Also, the notion that men should just abdicate from public service is nonsense. And no—I’m not voting for feminist women. I’m voting Republican. I’m voting for Trump, so these screeds are just another in-kind contrition to the Trump 2020 campaign. It shows feminism’s true face to some. Nevertheless, I find it interesting, so keep on writing about how you hate us, ladies. You’re only hurting your brand that’s already in a dismal state. The Atlantic’sConor Freidersdorf had a more thorough piece on how this tantrum falls short, calling the main point illogical:

Is it really so illogical to hate men?”

Yes, it is.

It is always illogical to hate an entire group of people for behavior perpetrated by a subset of its members and actively opposed or renounced by literally millions of them. It is every bit as easy, and more just, to assign collective rhetorical blame to groups that deserve it, like “murderers” or “rapists” or “domestic abusers” or “sexists.”

Indulging in collective hate validates hatred itself and the flawed premise of group rather than individual responsibility. It puts all groups at greater risk of suffering hatred, for there are bad individuals in any group and folks ready to hate every group. What’s more, any hate tends to harm the individual who harbors it.
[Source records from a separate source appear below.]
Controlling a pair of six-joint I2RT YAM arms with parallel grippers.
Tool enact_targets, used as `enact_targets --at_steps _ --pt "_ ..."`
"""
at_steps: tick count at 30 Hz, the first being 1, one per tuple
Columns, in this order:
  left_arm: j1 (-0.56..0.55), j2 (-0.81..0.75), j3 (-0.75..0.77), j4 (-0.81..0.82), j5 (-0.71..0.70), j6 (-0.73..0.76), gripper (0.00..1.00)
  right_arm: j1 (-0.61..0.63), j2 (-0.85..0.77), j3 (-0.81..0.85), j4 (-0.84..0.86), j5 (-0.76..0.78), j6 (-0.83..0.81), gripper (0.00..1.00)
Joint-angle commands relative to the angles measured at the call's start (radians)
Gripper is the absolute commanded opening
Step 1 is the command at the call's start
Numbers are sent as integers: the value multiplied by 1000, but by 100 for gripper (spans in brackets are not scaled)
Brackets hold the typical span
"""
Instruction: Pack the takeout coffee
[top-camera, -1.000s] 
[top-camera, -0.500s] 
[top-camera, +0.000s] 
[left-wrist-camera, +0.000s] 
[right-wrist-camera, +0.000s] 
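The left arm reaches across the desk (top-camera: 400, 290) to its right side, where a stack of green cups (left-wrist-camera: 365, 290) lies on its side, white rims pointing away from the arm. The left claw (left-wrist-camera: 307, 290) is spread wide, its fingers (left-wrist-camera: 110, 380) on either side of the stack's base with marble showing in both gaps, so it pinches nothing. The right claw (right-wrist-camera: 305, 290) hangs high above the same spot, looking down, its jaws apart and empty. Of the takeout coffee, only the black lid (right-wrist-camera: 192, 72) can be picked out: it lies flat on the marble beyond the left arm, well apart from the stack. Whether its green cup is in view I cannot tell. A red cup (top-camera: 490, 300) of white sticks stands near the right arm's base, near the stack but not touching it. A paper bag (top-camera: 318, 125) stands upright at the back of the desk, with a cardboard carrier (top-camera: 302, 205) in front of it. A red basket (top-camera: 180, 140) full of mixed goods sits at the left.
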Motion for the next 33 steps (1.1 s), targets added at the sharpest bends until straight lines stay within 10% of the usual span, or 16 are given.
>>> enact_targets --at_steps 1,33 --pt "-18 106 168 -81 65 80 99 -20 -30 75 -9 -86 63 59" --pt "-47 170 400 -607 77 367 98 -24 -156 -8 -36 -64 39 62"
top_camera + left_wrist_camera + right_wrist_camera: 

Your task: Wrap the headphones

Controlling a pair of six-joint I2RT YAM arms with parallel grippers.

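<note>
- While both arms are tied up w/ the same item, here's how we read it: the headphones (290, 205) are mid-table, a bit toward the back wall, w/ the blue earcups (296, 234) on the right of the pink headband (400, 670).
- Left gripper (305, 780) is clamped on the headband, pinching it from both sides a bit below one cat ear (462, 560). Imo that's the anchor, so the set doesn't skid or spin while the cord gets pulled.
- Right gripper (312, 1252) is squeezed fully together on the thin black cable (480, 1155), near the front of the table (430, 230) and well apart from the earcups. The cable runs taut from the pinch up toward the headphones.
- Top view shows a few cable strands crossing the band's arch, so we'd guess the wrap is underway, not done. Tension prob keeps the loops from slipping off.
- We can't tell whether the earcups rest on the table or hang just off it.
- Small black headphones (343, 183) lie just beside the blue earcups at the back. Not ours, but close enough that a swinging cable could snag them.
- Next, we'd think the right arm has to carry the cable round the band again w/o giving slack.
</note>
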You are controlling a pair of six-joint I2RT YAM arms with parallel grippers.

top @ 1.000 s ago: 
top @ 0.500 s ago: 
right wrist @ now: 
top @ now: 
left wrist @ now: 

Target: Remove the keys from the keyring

Finally, group hate tends to make those who harbor it less able to see clearly, less likely to acknowledge nuance, and less able to improve the world, even as their wrongheaded ideas risk leading others into destructive errors.

For example, some of Walters’s less thoughtful readers might draw the conclusion that bad behavior by men damages women exclusively, and erroneously conclude that half the population—maybe their own half—has no strictly selfish interest in tackling the sundry forms of violence that are mostly caused by men. But (for instance) men are wildly overrepresented among both homicide perpetrators and homicide victims—according to the UN, 78 percent of homicide victims are male. Even the most self-interested man has a stake in perceiving, studying, and trying to remedy most ills men disproportionately inflict.

[…]

The overwhelming majority of feminists want equality, not male abdication of power and responsibility. In the name of feminism, Walters advocates for a future that few women want within a framework that mistakenly treats their project as zero sum.

There is much more to be said about the folly of hatred, and none of it best said by me. Martin Luther King Jr. believed that “darkness cannot drive out darkness: only light can do that,” and that “hate cannot drive out hate: only love can do that.”

[…]

Even this person who argues, “We have every right to hate [men],” will likely keep teaching them without much controversy, barring antagonistic classroom behavior. And that’s as it should be. Men, like all students, benefit from the implicit lesson that they are resilient and the explicit lessons gleaned from ostensibly hostile professors, the hostility of whom is more often than not overblown. So don’t hate Walters, men of Northeastern. And do consider taking her class. It is likely to forcefully convey a perspective very different from your own.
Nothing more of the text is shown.